## Exercise requirements
Transcribe the whole listing below without changing a word, but leave out every image.

[Data Boundary: Start]

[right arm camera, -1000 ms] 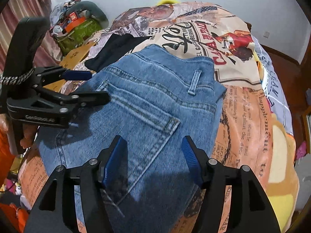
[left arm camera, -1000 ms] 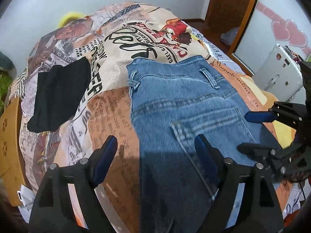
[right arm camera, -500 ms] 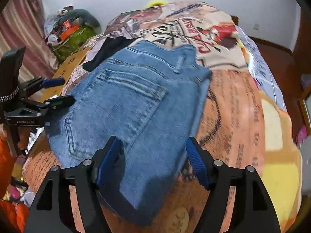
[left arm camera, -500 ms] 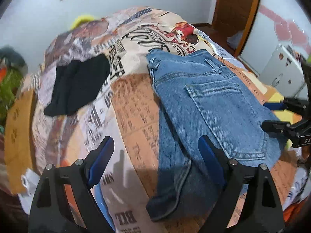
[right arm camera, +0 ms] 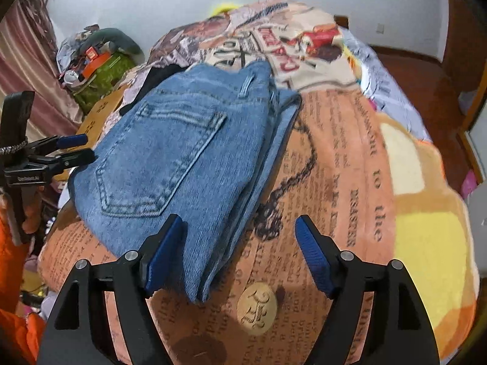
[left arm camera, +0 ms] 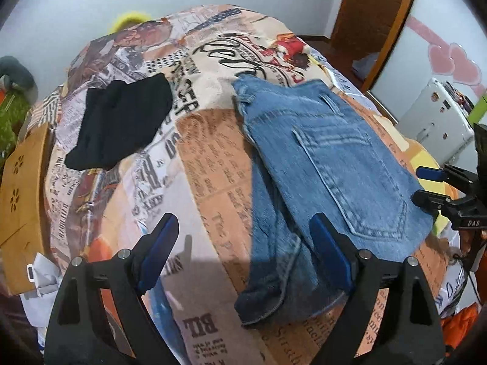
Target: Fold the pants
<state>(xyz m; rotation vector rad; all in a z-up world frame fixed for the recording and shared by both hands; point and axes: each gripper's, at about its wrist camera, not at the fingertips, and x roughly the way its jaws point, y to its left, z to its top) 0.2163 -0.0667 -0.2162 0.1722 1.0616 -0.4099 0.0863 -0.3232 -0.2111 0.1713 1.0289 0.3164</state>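
The jeans (left arm camera: 328, 164) lay folded on the bedspread (left arm camera: 207, 176), pocket up, toward two o'clock. The left gripper (left arm camera: 243, 258) and right gripper (right arm camera: 240, 255) hung wide open, holding nothing, probably clear to judge the fold's slightly blurred edges.

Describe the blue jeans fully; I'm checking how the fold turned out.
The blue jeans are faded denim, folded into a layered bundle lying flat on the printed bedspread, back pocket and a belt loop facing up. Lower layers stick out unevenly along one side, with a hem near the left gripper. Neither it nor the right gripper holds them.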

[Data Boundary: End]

## Completed task
[right arm camera, -1000 ms] 
[left arm camera, -1000 ms] 
[right arm camera, -500 ms] 
[left arm camera, -500 ms] 
[right arm camera, +0 ms] 
[left arm camera, +0 ms] 
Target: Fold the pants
<state>(xyz m; rotation vector rad; all in a z-up world frame fixed for the recording and shared by both hands; point and axes: each gripper's, at about its wrist camera, not at the fingertips, and x roughly the way its jaws point, y to its left, z to its top) 0.2163 -0.0667 -0.2162 0.1722 1.0616 -0.4099 0.0863 -0.3232 -0.2111 0.1713 1.0289 0.3164</state>
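The jeans (left arm camera: 328, 164) lay folded on the bedspread (left arm camera: 207, 176), pocket up, toward two o'clock. The left gripper (left arm camera: 243, 258) and right gripper (right arm camera: 240, 255) hung wide open, holding nothing, probably clear to judge the fold's slightly blurred edges.

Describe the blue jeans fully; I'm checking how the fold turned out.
The blue jeans are faded denim, folded into a layered bundle lying flat on the printed bedspread, back pocket and a belt loop facing up. Lower layers stick out unevenly along one side, with a hem near the left gripper. Neither it nor the right gripper holds them.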

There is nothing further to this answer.